MR. VASQUEZ: I don’t know if I should put her on the spot, but I
will. My mother who is a tremendously strong woman and who is a major
influence in my life. I am the first college graduate in the history
of my family. And I really appreciate the form that my mother used to
raise us, because we have a 25-year-old son who’s graduated from
college, and we use modern-day techniques. We use persuasion,
dollars, gifts, a little mediation, arbitration, intervention, self-
help books, tapes, everything that — you know, parenting, the whole
nine yards. We use those techniques.

But my mother, who never graduated from high school but had a
determined sense that we were going to achieve something good in
life, and the way we were going to do it was to get an education, she
was not into self-help books or tapes or psychology. She was not even
into negotiation or arbitration or mediation. When we didn’t want to
do homework, she just simply — and they were migrant farm workers, I
might add — she just went out into the yard and broke a branch off
of a tree and took the leaves off and came at us.
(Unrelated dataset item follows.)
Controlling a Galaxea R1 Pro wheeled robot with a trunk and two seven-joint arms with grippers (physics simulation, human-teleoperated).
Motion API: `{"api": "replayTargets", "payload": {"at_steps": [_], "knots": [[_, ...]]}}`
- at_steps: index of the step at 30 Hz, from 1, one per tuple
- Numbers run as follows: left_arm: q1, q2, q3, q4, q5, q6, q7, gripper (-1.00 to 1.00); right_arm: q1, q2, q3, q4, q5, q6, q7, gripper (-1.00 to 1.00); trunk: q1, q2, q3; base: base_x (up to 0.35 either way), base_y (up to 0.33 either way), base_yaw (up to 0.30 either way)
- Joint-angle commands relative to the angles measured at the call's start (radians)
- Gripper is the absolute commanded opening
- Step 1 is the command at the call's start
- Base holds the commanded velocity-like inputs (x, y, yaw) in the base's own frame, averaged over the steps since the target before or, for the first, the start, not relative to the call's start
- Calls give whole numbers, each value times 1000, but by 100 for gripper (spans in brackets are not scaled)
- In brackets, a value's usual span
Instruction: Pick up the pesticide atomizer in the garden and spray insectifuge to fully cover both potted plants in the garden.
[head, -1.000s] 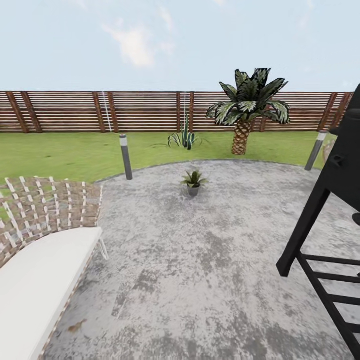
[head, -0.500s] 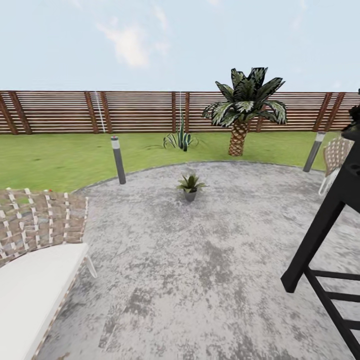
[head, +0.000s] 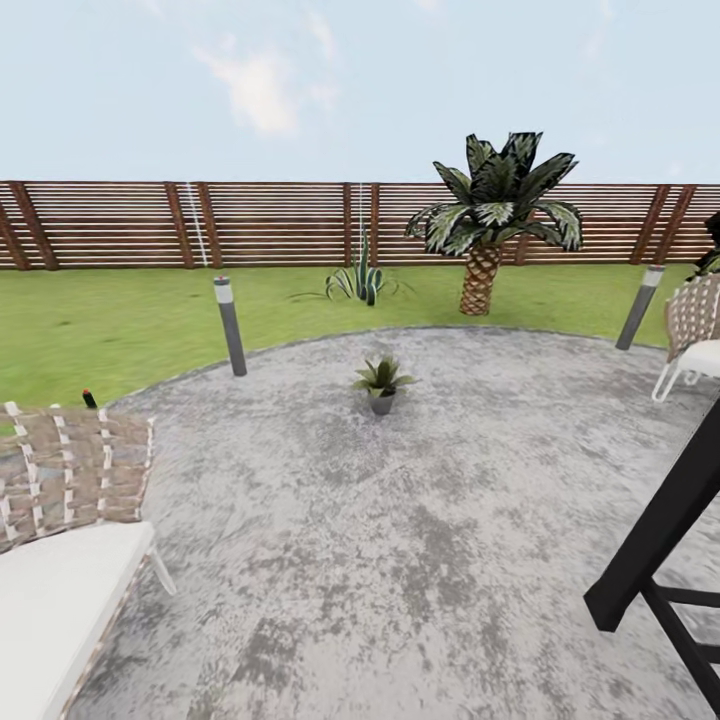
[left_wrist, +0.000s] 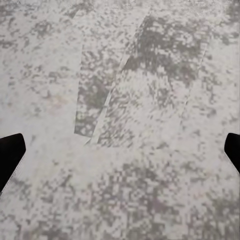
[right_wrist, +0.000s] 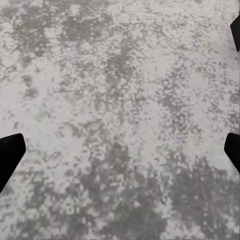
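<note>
One potted plant (head: 380, 378), a small rosette of pointed green leaves in a grey pot, stands on the grey mottled patio (head: 420, 520) near its far edge. The other potted plant is out of view. A tiny dark upright thing with a red tip (head: 88, 398) sits at the lawn's edge behind the woven chair; I cannot tell whether it is the atomizer. In the left wrist view my left gripper (left_wrist: 120, 152) is open over bare paving, its dark fingertips (left_wrist: 10, 155) far apart. In the right wrist view my right gripper (right_wrist: 120, 152) is open too, holding nothing.
A woven chair with a white cushion (head: 60, 540) fills the near left. A black slanted frame (head: 665, 560) stands at the near right, and a second woven chair (head: 695, 330) behind it. Two bollard lights (head: 230, 325) edge the patio. On the lawn are a palm (head: 490, 220) and a spiky plant (head: 360, 283), with a slatted fence (head: 270, 222) behind.
The whole head view has shifted, so the camera moved: the left chair and black frame slid toward the picture's edges, and a second chair came into sight at the right.
</note>
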Motion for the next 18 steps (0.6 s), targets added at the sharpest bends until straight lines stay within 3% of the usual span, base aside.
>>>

And someone said, “It sounds to me like you were an abused child.”
And I said, “No, I was a highly motivated child.” (Laughter.) My
mother’s priorities were my instant priorities.

So you can imagine her pride and joy when I became the first in my
family to graduate from college, and even more so to go on to become
the director of the Peace Corps. My grandparents came to this country
from Mexico. And I suspect that if they were alive today, they would
just be astounded — proud, I suspect, but astounded at the thought
that their grandson is director of the Peace Corps. But that’s what
makes this nation a great nation, because there is opportunity for
all of us who wish to pursue and realize our dreams.

Thank you very much. (Applause.)

MS. CHERRY: Director Vasquez, thank you so much for coming here
today. And I have to confess that many members of MY family were
raised on the “twig method” of educational motivation as well.

I’d also like to thank National Press Club staff members Melinda
Cooke, Pat Nelson, Jo Anne Booze, Melanie Abdow and Howard Rothman
for organizing today’s lunch. And thanks to the National Press Club
Library for their research.

And with that, ladies and gentlemen, we are adjourned. (Applause.)